# New Puppy Need Help!



## Entities (Jun 26, 2015)

Picked up our new Vizsla yesterday. We named him Otto hes a crazy little pup so far.
I need advice on crating him when Me and my wife are at work or out of the house. Last night he barked and whines like crazy and wont give up. Everything I read says not to go down and let him out etc. It also says to have him go in on his own. Is that even possible? I gave him a toy bedding and a cozy blanket but he just goes crazy. Have any of you had pups that would never give up?
Here is a situation as well. I work a week straight midnight's from 530PM to 7AM but then im off for an entire week. My wife works normal 7-4. I underestimated the difficulty level. Right now im off my week but im worried about how its going to work when Im back at work. My wife will let him out feed him and give some attention but then she leaves for work. About 15 min later I come home and pre dog slept untill 2. I dont think its going to work well on my week on if he cant get used to the crate.

I took him out yesterday every 30 to 45 min but he still had multiple accident all were done while in our presence. When he did go outside i made sure to give him attention and a treat. But when he goes in house and hes in the act should I tell him no or is he just to young to even understand?

Any advice?


----------



## texasred (Jan 29, 2012)

Get ready to feel like the walking dead.
The wife is going to need to get up earlier than usual to spend time with the pup, and this will be after taking him out to potty during the night.
You will need to spend time with him when you get home from work. So going straight to bed will be delayed. You then have to get up and try to act excited 2-3 hours later. You cant expect a puppy to spend the entire night in a crate, and then most of the day.

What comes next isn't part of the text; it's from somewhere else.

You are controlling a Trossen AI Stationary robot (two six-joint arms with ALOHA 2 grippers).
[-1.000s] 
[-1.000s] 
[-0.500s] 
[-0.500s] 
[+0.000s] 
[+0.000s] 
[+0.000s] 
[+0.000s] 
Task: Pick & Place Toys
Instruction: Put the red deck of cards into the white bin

With real young pups, I take them out to potty every 20 minutes. Make sure they potty 2-3 times before bringing them back in. It takes that for the young ones to empty their bladder.
Getting on to them in any way for accidents is just a waste of time, and sometimes makes things worse.


----------



## dextersmom (Oct 29, 2013)

I could have written that exact post about 2 years ago!

Our guy HATED the crate. While he accepts it now and is quiet, it will never be his favorite place. My advice is just to stay strong. He barked straight through the night for weeks but it DID get better. Then he'd bark on and off. Then he'd just cry at bedtime. Now he's quiet. We gave in to him sometimes out of sheer sleep deprivation, so it probably went on longer than it should have.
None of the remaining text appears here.